* WHAT IS BEING ASKED
Could you retype the material, starting at its first line and ending with the line holding "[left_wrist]", and keep the pictures out?

* SUPPLIED MATERIAL
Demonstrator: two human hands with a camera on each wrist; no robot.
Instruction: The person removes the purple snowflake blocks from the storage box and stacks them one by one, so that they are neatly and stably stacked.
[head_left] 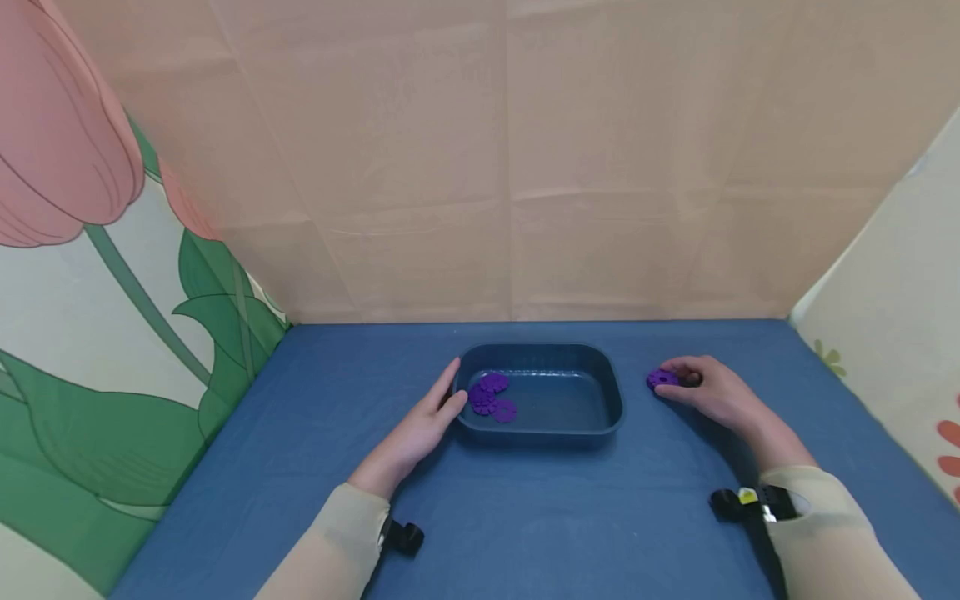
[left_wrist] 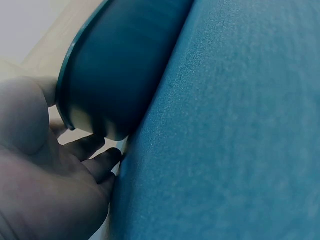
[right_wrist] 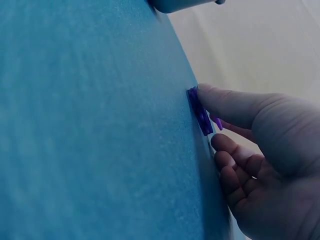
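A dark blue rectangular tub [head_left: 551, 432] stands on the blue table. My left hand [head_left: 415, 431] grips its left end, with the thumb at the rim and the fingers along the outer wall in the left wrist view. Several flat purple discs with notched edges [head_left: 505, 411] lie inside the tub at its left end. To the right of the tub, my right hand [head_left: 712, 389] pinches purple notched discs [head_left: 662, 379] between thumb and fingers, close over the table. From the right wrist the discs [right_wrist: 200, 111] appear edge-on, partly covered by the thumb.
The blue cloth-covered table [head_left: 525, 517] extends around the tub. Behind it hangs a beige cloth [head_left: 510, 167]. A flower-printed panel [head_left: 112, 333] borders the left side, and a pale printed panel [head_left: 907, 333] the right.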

* EXERCISE SOLUTION
Demonstrator: two human hands with a camera on each wrist; no robot.
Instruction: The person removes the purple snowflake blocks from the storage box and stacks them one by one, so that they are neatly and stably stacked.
[head_left] 
[left_wrist] 

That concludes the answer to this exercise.